Barack Obama (foto LaPresse)

L'utile lezione di Obama per il Pd

Redazione

Aspettative e Ilva: sicuri sia il momento giusto per tentare la svolta a sinistra?

L’assemblea democratica di Bologna è servita a Nicola Zingaretti per scandire i temi della ricontrattazione del programma di governo: ius soli, ius culturae, abolizione dei decreti sicurezza. Si tratta di una svolta a sinistra destinata a infiammare una platea o di una iniziativa politica destinata ad avere un seguito? Il dubbio è lecito, visto che i temi evocati sono urticanti per l’alleato di governo, come Zingaretti sa. Resta divergente la lettura della fase politica partita con il secondo governo di Giuseppe Conte. Per il Pd si tratta di un nuovo inizio, nel quale si deve trovare spazio per le istanze programmatiche del partito, per il 5 stelle, o almeno per Luigi Di Maio, si tratta di continuare l’azione intrapresa con Matteo Salvini. L’obiettivo è solo di durare fino all’elezione del nuovo inquilino del Quirinale, non quello di cambiare politica. Zingaretti insiste a presentare i suoi argomenti, ma assicura che non sarà lui in nessun caso a far cadere il governo, il che naturalmente dà a Di Maio la possibilità di rifiutare le proposte del Pd.

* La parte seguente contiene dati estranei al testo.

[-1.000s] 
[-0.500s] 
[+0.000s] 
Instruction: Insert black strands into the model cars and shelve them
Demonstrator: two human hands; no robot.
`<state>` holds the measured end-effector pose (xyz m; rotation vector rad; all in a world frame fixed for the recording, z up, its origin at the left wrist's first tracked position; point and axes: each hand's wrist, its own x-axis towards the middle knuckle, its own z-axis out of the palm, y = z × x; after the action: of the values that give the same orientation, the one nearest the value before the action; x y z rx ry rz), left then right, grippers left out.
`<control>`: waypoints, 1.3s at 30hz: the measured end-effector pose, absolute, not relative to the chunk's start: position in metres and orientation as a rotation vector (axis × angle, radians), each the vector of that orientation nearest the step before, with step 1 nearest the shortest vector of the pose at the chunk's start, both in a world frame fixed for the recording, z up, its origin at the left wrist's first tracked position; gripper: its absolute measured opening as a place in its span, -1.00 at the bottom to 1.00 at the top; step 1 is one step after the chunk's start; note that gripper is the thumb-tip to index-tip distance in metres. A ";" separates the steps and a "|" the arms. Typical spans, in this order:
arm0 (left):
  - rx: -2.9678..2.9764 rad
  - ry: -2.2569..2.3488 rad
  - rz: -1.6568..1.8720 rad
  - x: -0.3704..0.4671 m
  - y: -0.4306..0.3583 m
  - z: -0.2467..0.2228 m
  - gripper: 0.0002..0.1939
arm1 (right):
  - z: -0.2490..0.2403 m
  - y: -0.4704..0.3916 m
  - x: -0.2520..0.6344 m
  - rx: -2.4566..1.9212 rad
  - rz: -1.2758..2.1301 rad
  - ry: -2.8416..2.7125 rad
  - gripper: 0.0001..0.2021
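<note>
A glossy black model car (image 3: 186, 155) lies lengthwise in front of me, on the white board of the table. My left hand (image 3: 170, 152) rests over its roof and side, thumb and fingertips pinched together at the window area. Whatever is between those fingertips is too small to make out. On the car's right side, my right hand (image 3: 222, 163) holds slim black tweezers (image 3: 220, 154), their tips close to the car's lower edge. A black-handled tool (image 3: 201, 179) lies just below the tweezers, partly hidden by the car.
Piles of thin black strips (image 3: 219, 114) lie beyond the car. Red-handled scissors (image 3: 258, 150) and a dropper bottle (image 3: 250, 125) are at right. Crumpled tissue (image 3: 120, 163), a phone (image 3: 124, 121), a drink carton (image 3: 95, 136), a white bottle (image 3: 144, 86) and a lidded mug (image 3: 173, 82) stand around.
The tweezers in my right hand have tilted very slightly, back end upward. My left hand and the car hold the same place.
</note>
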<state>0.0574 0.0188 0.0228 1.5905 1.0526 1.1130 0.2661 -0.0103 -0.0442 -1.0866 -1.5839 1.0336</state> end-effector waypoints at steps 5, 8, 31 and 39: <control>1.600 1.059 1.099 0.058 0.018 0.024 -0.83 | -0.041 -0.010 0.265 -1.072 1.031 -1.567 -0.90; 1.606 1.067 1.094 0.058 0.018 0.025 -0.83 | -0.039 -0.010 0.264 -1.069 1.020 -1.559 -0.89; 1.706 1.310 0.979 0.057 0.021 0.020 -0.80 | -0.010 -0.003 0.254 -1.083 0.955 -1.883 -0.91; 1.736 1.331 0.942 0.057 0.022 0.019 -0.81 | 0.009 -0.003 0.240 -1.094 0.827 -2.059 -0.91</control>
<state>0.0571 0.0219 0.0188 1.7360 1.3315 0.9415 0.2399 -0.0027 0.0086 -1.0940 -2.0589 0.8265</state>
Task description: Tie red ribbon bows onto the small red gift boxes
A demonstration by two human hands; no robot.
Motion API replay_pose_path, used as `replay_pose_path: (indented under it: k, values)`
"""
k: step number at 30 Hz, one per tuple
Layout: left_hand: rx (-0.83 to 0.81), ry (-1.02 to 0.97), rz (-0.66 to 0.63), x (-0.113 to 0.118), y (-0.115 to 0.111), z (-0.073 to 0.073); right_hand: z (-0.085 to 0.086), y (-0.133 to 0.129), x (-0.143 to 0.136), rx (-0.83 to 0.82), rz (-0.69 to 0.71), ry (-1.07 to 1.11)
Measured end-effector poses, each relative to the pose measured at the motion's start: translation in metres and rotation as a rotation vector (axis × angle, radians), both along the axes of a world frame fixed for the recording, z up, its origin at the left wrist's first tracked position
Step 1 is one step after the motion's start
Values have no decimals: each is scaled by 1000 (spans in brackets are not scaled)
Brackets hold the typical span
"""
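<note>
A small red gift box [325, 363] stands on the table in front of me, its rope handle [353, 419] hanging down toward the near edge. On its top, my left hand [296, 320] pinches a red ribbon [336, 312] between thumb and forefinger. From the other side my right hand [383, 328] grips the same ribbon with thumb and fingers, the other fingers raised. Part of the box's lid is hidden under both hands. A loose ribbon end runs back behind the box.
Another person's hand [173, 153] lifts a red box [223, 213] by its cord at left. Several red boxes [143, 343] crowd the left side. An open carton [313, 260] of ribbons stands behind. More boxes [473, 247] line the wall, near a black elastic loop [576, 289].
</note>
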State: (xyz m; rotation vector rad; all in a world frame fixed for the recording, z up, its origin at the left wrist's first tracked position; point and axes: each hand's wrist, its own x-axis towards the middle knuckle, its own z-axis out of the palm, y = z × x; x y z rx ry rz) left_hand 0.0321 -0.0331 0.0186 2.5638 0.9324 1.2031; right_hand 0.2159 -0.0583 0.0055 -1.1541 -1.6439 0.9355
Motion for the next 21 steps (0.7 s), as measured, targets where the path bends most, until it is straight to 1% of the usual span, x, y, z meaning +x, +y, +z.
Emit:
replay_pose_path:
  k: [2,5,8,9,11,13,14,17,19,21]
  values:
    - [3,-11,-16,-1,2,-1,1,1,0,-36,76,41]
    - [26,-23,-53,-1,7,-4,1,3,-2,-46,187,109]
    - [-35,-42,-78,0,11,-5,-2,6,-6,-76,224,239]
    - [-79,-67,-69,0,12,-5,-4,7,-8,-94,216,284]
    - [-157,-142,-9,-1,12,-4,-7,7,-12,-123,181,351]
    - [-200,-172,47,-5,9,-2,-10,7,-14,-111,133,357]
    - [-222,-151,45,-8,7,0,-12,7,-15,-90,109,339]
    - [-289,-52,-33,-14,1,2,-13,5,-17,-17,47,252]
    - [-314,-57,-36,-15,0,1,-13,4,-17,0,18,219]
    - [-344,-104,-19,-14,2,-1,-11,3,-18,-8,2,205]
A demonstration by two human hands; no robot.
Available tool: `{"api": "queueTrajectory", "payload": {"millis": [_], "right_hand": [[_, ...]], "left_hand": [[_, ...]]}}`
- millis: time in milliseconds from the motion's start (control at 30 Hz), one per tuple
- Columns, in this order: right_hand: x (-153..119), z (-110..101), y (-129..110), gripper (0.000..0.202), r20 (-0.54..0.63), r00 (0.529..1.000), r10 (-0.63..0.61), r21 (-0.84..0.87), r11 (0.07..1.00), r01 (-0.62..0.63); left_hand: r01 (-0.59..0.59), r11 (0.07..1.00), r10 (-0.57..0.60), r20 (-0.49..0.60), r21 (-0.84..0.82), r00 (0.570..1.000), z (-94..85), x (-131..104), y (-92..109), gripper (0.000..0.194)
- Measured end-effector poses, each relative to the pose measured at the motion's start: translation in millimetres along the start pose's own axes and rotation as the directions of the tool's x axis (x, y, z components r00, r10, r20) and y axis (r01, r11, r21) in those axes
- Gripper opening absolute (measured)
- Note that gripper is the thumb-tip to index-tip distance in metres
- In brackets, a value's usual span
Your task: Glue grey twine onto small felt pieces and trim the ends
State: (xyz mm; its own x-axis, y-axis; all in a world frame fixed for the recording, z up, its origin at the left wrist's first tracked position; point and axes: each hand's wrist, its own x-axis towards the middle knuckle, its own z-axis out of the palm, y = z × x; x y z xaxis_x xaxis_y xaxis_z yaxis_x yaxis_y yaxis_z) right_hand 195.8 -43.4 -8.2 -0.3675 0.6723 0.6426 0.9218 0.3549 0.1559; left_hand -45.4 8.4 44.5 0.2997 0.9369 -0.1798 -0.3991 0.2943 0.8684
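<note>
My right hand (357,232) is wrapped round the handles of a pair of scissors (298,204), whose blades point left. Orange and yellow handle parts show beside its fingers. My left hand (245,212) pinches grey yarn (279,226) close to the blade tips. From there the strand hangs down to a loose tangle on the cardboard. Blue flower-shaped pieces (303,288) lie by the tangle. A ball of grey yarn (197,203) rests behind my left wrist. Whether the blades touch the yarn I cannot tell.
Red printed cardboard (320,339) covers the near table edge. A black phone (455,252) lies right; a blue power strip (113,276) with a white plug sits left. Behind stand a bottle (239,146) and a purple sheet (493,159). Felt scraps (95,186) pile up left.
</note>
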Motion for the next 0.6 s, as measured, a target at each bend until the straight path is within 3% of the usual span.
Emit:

Anche indipendentemente da questa circostanza, ci si domanda se una svolta a sinistra, la scelta “radicale” che era stata chiesta tra gli applausi da Fabrizio Barca, giovi al Pd.

 

 

In America, dove emergono proposte radicali tra i candidati democratici, Barack Obama ha dovuto ammonire che uno spostamento a sinistra favorirebbe Donald Trump, ma l’appello obamiano non è risuonato a Bologna (qualche giorno fa Obama ha fatto notare che “l’universo di elettori che potrebbe sostenere un candidato democratico” non è guidato dalle stesse opinioni riflesse su “alcuni account twitter di sinistra”). In Italia, il clima politico ed emotivo dominante sembra quello della rivalsa identitaria, comprensibile alla vigilia di una sfida regionale dal significato più ampio, ma non per questo meno rischioso. Impegnarsi in battaglie perse in partenza se può produrre euforia momentanea può poi capovolgersi in un senso diffuso di delusione. Chissà che dopo le elezioni Zingaretti – al quale non sfuggirà che oggi agli elettori interessa prima di tutto risolvere l’Ilva – non si ritrovi a imprecare contro il “destino cinico e baro” come fece Giuseppe Saragat nel lontano 1953.